EXERCISE PROMPT -
From the first line through the last, transcribe the listing word for word.

DATASET SECTION -

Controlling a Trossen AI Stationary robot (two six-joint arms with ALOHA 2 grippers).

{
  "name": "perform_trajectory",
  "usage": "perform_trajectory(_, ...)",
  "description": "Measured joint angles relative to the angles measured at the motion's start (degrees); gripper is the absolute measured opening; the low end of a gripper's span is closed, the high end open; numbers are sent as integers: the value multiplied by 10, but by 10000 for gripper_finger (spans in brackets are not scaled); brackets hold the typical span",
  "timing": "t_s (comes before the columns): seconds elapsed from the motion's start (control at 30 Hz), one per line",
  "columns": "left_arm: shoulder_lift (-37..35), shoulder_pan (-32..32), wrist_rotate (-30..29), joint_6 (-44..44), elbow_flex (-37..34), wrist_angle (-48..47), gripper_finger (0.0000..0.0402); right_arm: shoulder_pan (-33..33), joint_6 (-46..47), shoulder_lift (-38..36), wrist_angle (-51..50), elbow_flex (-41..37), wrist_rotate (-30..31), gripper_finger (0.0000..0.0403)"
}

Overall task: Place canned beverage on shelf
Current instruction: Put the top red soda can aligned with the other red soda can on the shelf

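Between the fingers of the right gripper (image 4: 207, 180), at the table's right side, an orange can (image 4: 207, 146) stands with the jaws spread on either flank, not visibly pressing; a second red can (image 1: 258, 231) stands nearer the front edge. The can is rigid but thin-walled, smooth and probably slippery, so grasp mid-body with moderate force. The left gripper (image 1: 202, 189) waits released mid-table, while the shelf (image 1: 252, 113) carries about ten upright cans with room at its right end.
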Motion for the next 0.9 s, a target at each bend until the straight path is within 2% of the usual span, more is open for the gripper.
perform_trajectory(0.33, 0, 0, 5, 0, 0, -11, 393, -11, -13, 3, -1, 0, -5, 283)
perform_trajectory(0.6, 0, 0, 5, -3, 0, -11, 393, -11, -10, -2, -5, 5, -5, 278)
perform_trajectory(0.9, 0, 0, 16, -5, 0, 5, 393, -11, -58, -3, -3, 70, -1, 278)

REPLY -
Controlling a Trossen AI Stationary robot (two six-joint arms with ALOHA 2 grippers).

{
  "name": "perform_trajectory",
  "usage": "perform_trajectory(_, ...)",
  "description": "Measured joint angles relative to the angles measured at the motion's start (degrees); gripper is the absolute measured opening; the low end of a gripper's span is closed, the high end open; numbers are sent as integers: the value multiplied by 10, but by 10000 for gripper_finger (spans in brackets are not scaled); brackets hold the typical span",
  "timing": "t_s (comes before the columns): seconds elapsed from the motion's start (control at 30 Hz), one per line",
  "columns": "left_arm: shoulder_lift (-37..35), shoulder_pan (-32..32), wrist_rotate (-30..29), joint_6 (-44..44), elbow_flex (-37..34), wrist_angle (-48..47), gripper_finger (0.0000..0.0402); right_arm: shoulder_pan (-33..33), joint_6 (-46..47), shoulder_lift (-38..36), wrist_angle (-51..50), elbow_flex (-41..37), wrist_rotate (-30..31), gripper_finger (0.0000..0.0403)"
}

Overall task: Place canned beverage on shelf
Current instruction: Put the top red soda can aligned with the other red soda can on the shelf

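Between the fingers of the right gripper (image 4: 207, 180), at the table's right side, an orange can (image 4: 207, 146) stands with the jaws spread on either flank, not visibly pressing; a second red can (image 1: 258, 231) stands nearer the front edge. The can is rigid but thin-walled, smooth and probably slippery, so grasp mid-body with moderate force. The left gripper (image 1: 202, 189) waits released mid-table, while the shelf (image 1: 252, 113) carries about ten upright cans with room at its right end.
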Motion for the next 0.9 s, a target at each bend until the straight path is within 2% of the usual span, more is open for the gripper.
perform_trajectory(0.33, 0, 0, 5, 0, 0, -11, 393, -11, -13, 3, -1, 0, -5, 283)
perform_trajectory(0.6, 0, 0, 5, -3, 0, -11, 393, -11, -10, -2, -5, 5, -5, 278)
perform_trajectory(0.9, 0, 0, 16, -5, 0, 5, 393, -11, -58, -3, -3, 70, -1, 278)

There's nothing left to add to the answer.